She forced her eyes to stay open and commanded her brain to
straighten up. Grade, remember? Answers.

He reached around her, slid a key into the
lock. The key turned. She turned. Faced him.

She wished he had smiled. She might have been
able to think, to de-stupefy herself and stop wondering, was he
happy to see her?

He did look pleased and utterly sensual. One
eyebrow up, his lids lowered. Stubble along his jaw framed his
mouth. Full lips. Still no smile. Stepping back helped. Her heel
met the door but she was able to steady her chin and breathe a
little. Silly jacket made her hotter by the second. She fumbled
with the top button.

“You’re cheeks are red,” he said. His hand
threatened to caress one but faltered mid-air.

Brooke shrugged, mouth dry.

He gestured toward the door, making her
realize he’d opened it. Her face bloomed anew as she entered the
darkness. Elliott clicked a light on at the desk. “Please. Sit
down,” he said, but didn’t sit himself.

Smoothing her hair from her forehead, Brooke
picked the chair nearest to the door and tried to compose herself.
Why was she here again? Oh, yes. Her grade. “I have a question to
ask you.”

“Sure,” Elliott said, propping against the
desk’s edge. “Ask me anything.”

Brooke rubbed her lips together. The heat was
making it difficult to think. Maybe she would take her jacket off,
coffee be damned. She unbuttoned it and pulled it open. A small
draft of relief hit her chest. “I’m in Professor Shope’s History
309 class.”

“Yes?”

“But, then you already knew that, I
suppose.”

“I suspected.”

Forget it. She yanked her jacket off. “And
you grade the papers.”

“Yes.” His gaze skittered down her chest then
back up.

The scent of coffee emanated off of her.
Brooke ignored it. “I need to ask you what…that is, why, you
haven’t given me a better grade on my papers.”

Elliott rubbed his chin, stood and sat next
to her. The sofa creaked. “What grade did you get?”
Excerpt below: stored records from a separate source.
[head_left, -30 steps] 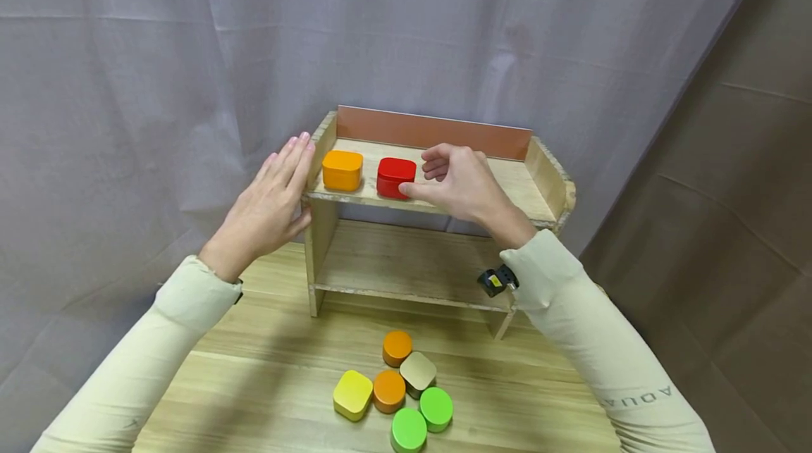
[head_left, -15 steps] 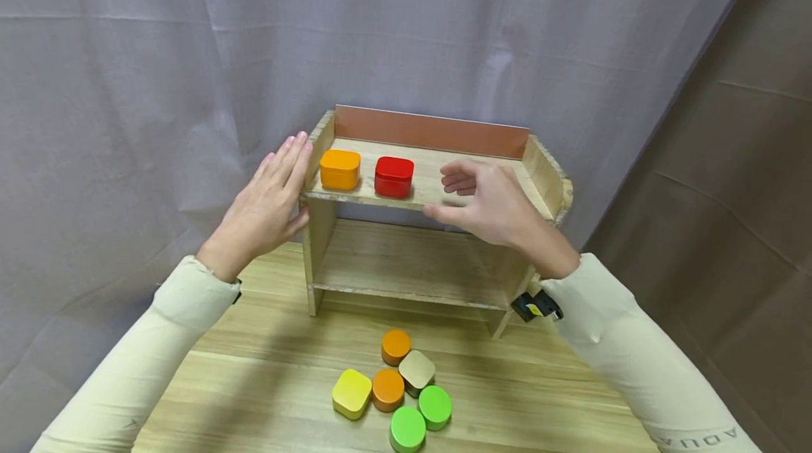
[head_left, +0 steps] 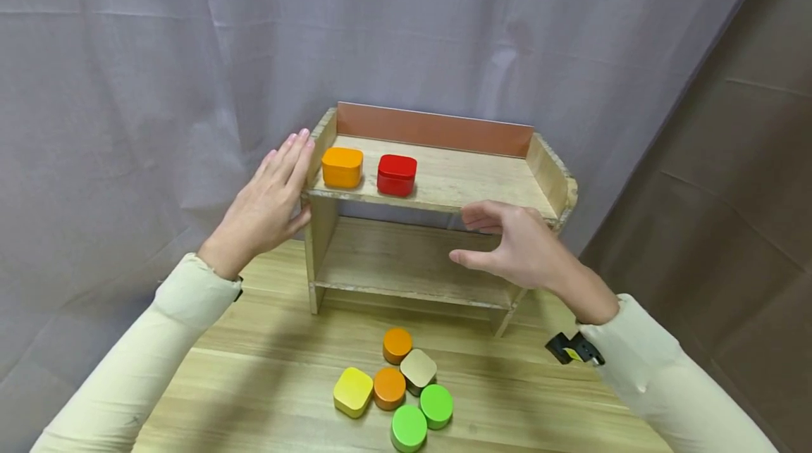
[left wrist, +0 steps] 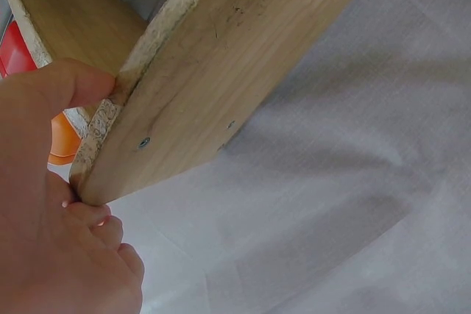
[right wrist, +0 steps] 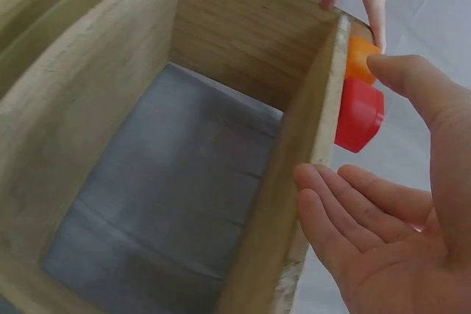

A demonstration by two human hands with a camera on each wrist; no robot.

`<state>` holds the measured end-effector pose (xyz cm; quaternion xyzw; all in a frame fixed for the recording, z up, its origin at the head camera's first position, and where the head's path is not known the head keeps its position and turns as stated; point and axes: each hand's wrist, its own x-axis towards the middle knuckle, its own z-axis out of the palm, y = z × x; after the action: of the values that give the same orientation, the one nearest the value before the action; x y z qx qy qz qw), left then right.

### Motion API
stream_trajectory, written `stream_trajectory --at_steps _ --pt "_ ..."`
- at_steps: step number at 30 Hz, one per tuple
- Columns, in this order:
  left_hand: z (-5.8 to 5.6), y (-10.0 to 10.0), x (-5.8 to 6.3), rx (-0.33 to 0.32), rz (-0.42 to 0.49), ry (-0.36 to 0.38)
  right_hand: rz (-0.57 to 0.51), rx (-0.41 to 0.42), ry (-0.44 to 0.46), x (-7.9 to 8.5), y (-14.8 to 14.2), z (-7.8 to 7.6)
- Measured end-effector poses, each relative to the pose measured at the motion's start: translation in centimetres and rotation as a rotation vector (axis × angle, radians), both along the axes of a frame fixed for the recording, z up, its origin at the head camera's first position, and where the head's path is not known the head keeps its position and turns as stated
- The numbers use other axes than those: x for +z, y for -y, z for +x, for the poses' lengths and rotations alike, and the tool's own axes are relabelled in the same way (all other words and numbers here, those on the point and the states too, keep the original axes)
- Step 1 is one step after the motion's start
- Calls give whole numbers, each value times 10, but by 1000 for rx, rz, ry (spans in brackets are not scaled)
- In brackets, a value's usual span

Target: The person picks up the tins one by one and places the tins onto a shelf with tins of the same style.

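Note:
My left hand (head_left: 263, 203) rests on the left side panel of a small two-tier wooden shelf (head_left: 406, 256), fingers straight, thumb at the panel's front edge. On the top tier, near its left end, sit an orange rounded-square block (head_left: 342, 168) and, to its right, a red rounded-square block (head_left: 397, 175). In front of the shelf's right half hovers my right hand (head_left: 514, 245), thumb and fingers apart, holding nothing. In the right wrist view the red block (right wrist: 359, 115) and orange block (right wrist: 360, 56) appear beyond that hand's fingers.
On the wooden table (head_left: 241, 354) before the shelf lie a yellow block (head_left: 353, 392), a beige block (head_left: 418, 370), two orange round blocks (head_left: 390, 388) and two green round blocks (head_left: 409, 427). A grey curtain (head_left: 406, 30) hangs behind the shelf.
My right hand has let go of the red block and drawn back right and downward, off the top tier. The left hand keeps its place on the side panel.

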<state>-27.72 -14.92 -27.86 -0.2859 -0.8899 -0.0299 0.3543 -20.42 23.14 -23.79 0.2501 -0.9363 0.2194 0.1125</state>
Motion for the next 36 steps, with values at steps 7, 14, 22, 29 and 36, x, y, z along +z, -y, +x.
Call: stream_trajectory --at_steps 7,14,22,29,36 --pt "0 -1 2 1 0 1 5 27 48 -22 -13 11" --pt "-1 -2 2 1 1 8 6 77 85 -54 -24 13" --pt "-2 -2 1 11 -1 16 2 159 127 -101 -35 4" --pt "-2 -2 1 10 -2 17 -2 238 184 -144 -39 -2" --pt "-2 -1 1 7 -1 10 -12 252 257 -181 -41 -4"
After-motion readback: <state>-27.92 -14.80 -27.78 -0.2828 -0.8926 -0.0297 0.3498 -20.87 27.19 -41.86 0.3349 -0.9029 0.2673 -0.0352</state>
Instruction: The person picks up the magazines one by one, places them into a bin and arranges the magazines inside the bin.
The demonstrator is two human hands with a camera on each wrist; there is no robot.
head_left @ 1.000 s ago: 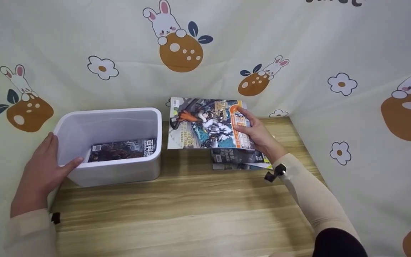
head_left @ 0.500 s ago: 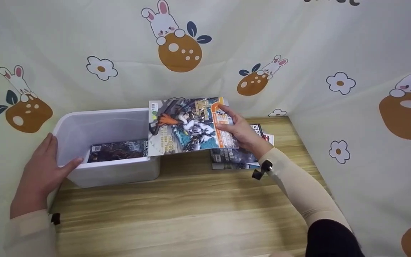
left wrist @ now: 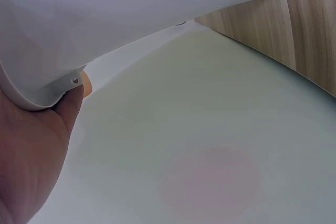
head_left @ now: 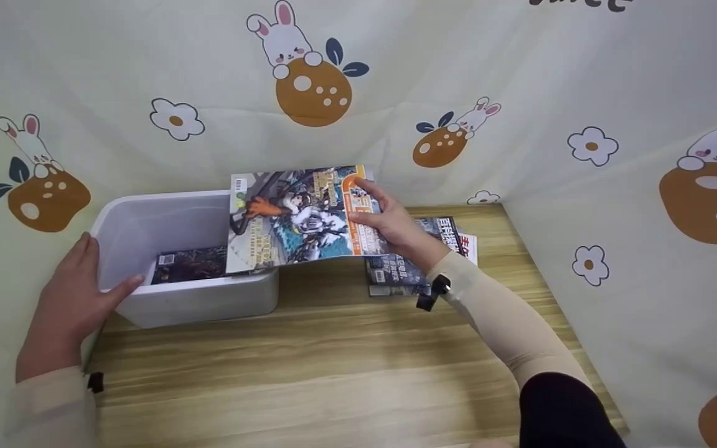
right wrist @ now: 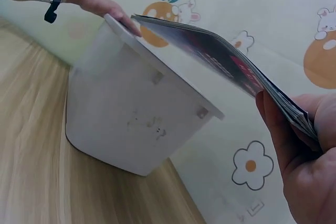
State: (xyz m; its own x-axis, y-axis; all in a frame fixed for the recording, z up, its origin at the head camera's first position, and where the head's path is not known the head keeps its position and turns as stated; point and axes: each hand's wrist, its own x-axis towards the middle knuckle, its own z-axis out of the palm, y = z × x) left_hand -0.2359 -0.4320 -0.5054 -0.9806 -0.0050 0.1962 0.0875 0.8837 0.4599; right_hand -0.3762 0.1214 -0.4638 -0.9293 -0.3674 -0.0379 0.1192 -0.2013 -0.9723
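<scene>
A colourful magazine (head_left: 290, 224) with an orange strip is pinched by my right hand (head_left: 402, 233) at its right edge, thumb on top. The magazine's left part hangs over the right side of a white plastic bin (head_left: 209, 306). In the right wrist view the magazine (right wrist: 210, 51) is raised above the bin's rim, slightly bent. My left hand (head_left: 72, 305) grips the bin's left rim, thumb over the front corner and fingers along the side. Inside the bin lies a dark-covered magazine (head_left: 187, 266), partly covered by the held one in this view.
Several more magazines (head_left: 389, 275) lie stacked on the wood-grain table (head_left: 346, 373) right of the bin, partly hidden by my right arm. A pale curtain (head_left: 383, 50) printed with rabbits and flowers stands behind and at both sides.
My right hand has carried the magazine leftward, from above the stack to over the bin's right side. More of the stack shows. My left hand has stayed on the bin.
</scene>
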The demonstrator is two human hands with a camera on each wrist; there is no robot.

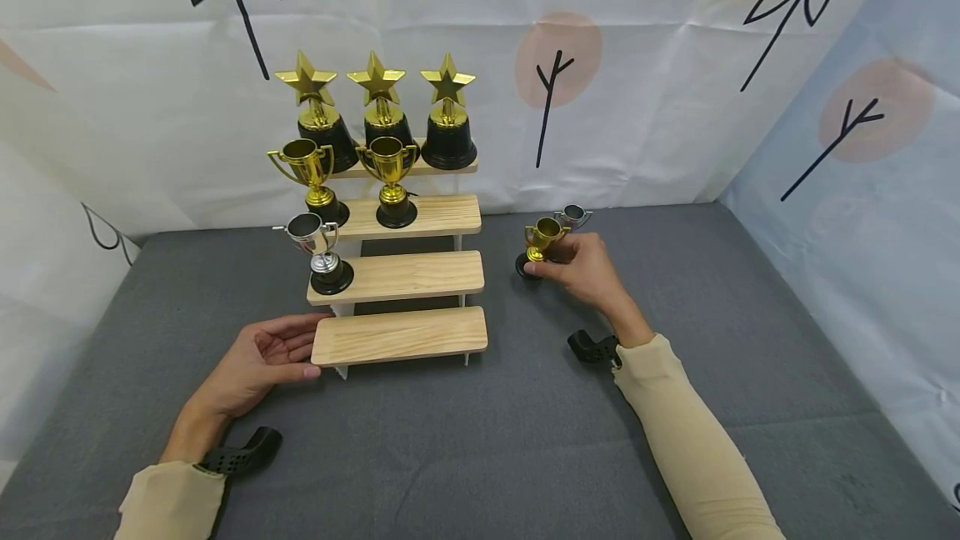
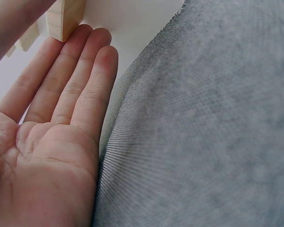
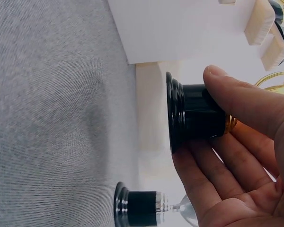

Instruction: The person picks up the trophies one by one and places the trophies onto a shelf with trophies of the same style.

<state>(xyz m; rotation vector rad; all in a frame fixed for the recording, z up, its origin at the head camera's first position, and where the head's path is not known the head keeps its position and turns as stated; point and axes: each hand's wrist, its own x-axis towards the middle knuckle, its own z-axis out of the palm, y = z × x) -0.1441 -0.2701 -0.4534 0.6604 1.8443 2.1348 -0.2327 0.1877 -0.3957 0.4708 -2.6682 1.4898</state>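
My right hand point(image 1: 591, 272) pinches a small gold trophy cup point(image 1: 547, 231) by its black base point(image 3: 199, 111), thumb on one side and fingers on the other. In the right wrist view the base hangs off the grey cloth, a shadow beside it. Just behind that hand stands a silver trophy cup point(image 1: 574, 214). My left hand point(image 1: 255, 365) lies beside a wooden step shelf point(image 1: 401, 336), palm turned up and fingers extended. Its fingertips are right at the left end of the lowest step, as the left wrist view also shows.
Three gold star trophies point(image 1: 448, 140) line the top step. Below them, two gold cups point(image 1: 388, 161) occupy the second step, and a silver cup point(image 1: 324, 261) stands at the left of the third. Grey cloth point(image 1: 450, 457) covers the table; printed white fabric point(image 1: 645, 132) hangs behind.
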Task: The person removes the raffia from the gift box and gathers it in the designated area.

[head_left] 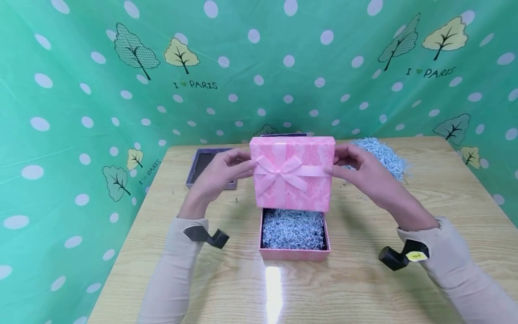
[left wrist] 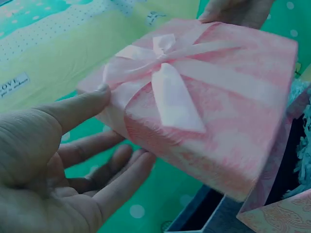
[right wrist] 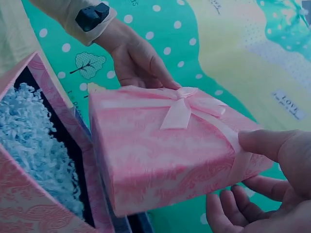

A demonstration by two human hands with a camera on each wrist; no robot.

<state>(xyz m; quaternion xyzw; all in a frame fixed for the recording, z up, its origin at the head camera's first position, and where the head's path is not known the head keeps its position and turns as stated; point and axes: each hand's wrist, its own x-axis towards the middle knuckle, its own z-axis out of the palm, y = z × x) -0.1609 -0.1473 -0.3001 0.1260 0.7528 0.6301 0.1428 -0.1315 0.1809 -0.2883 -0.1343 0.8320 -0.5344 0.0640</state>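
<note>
A pink patterned box lid [head_left: 293, 193] with a pale pink ribbon bow is held up, tilted, above the rear of an open pink box [head_left: 294, 254]. Light blue shredded paper [head_left: 293, 229] fills that box. My left hand [head_left: 216, 175] pinches the lid's left edge, thumb on the ribboned face and fingers beneath, as the left wrist view shows. At the opposite edge my right hand [head_left: 370, 180] grips it in the same way, its thumb [right wrist: 265, 143] pressing near the ribbon. The lid hides the back part of the box.
Behind my left hand lies a shallow dark tray-like box piece [head_left: 194, 168]. A loose heap of blue shredded paper [head_left: 382, 157] sits at the back right of the wooden table [head_left: 226, 279]. Another dark-edged item [head_left: 283, 134] shows partly behind the lid. A green dotted cloth [head_left: 259, 58] hangs behind.
</note>
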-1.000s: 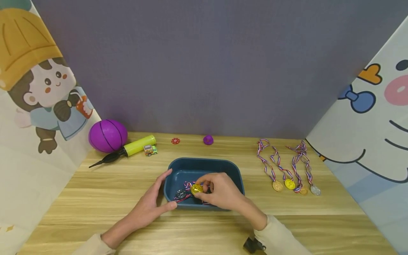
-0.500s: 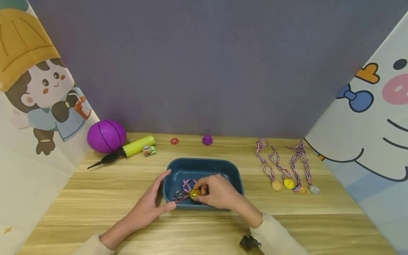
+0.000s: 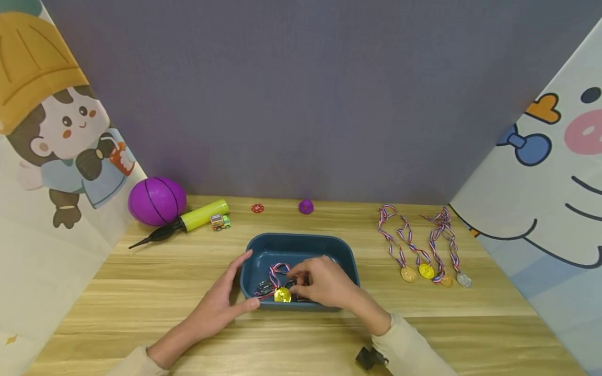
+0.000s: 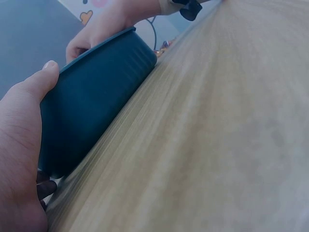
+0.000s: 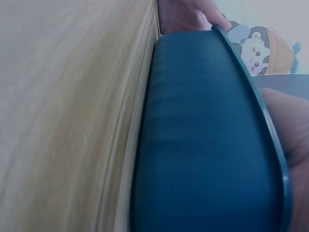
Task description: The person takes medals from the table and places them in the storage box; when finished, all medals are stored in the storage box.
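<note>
A dark blue plastic basin [image 3: 301, 236] stands on the wooden table. My left hand [image 3: 213, 308] holds its left end, thumb at the front rim and fingers along the outer wall. Inside lie a shiny gold medal [image 3: 282, 295], a dark silver medal [image 3: 264, 288] and red, white and blue ribbon [image 3: 275, 270]. My right hand [image 3: 324, 282] reaches in over the near rim, loosely curled, thumb and forefinger apart just right of the gold medal. It hides what lies beneath it. In the right wrist view, the basin wall [image 5: 207, 135] covers most of the right hand [image 5: 289, 121].
Several ribboned medals [image 3: 426, 271] lie in a row at the right. At the back left are a purple ball [image 3: 157, 201], a yellow hand pump [image 3: 205, 215] and a toy truck [image 3: 220, 222]. A red chip [image 3: 257, 208] and purple ring [image 3: 306, 207] lie behind the basin.
The gold medal, pinched by my right hand before, has come down toward the basin's near side and left its fingertips. My left hand has stayed at the basin's left end.
</note>
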`<action>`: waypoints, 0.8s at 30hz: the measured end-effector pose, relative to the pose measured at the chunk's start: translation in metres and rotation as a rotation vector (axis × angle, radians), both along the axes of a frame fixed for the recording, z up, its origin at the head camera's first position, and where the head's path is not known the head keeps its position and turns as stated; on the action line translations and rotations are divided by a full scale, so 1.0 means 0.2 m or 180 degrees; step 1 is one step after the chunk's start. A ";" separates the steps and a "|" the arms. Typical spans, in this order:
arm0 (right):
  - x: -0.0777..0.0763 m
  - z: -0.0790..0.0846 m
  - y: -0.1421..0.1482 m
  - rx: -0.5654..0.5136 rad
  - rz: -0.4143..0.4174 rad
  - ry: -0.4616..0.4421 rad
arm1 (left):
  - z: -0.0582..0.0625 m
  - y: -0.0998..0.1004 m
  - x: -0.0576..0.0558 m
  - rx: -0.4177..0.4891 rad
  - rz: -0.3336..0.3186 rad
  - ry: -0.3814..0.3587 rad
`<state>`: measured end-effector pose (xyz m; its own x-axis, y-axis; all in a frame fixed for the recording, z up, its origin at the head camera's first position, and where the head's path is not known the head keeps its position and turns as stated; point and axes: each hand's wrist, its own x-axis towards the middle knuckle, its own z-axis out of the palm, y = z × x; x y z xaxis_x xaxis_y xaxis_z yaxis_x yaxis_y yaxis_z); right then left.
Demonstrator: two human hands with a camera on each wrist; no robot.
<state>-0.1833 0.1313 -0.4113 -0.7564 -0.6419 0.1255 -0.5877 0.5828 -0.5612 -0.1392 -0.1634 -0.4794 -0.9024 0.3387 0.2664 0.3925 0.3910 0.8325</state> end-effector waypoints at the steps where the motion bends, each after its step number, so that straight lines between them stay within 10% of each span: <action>1: 0.00 0.00 0.00 -0.0018 -0.0008 0.0031 | 0.00 0.00 0.00 -0.0004 0.0005 0.0001; 24: 0.06 -0.02 0.26 -0.1456 -0.0828 0.1031 | 0.01 0.01 0.00 0.0014 0.0027 -0.0031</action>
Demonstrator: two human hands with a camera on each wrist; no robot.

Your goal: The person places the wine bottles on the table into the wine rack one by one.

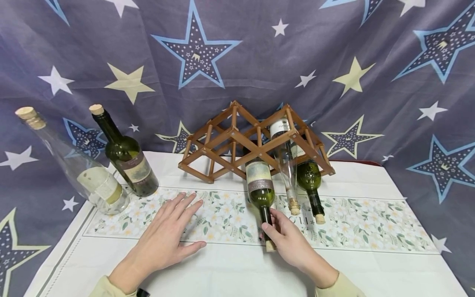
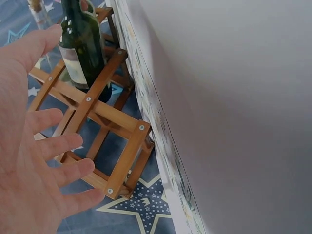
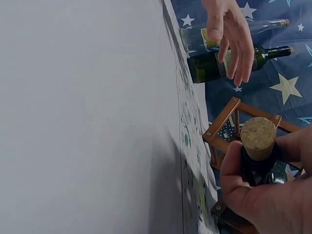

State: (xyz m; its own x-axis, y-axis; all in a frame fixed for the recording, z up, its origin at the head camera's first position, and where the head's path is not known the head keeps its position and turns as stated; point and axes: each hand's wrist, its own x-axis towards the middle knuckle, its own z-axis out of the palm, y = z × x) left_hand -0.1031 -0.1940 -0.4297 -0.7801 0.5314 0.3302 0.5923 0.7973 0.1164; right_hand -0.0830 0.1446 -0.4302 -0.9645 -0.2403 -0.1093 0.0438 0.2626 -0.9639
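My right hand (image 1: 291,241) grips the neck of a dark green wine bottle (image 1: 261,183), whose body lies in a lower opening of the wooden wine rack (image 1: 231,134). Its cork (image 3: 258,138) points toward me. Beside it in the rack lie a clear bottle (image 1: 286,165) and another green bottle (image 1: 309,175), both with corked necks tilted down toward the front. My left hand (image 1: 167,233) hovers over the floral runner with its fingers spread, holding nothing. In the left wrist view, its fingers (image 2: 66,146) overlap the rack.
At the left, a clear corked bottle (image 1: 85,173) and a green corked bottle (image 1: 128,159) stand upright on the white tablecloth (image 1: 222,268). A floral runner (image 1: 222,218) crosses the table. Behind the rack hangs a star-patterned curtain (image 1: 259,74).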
“Four B minuses. One B plus.” Her throat
trembled from her quick pulse. “Clearly, you don’t like my
writing.”

“To be honest, a B is the best grade you can
get. Shope’s orders. But,” he leaned in, “does it matter?”

Brooke frowned. “Does my grade matter? Well,
yes, I—.”

“No. I meant does it matter that I’m the one
who gave it to you?”

Sandalwood and musk scented the air. Him. His
cologne. It mingled with the latte, tickling her senses. Less than
two feet separated them. Elliott pushed his glasses up, waited for
her answer. What could she say? What had she rehearsed?

“I don’t know. It’s not that it’s you,
necessarily.” Liar. “You see, I’m a bit of a perfectionist.” He
leaned closer and for a fleeting second she thought he might tell
her a secret. Her skin tingled just imagining it. “I want to do my
best.”

“Interesting,” he said.

The shadow along his jaw. The supple contours
of his mouth. Was he a slow, soft kisser? Demanding and hard? She
licked her lips. “Interesting?”

“A week ago, you wouldn’t tell me your
name.”

Did he talk like that to everyone? She nearly
melted under the soft tone.

Brooke tugged at her blouse but it clung to
her skin. “True.” She could kiss him if she wanted to, she
realized. He wouldn’t move away, not even out of spite. “I thought
you’d be …that is to say, I imagined someone….”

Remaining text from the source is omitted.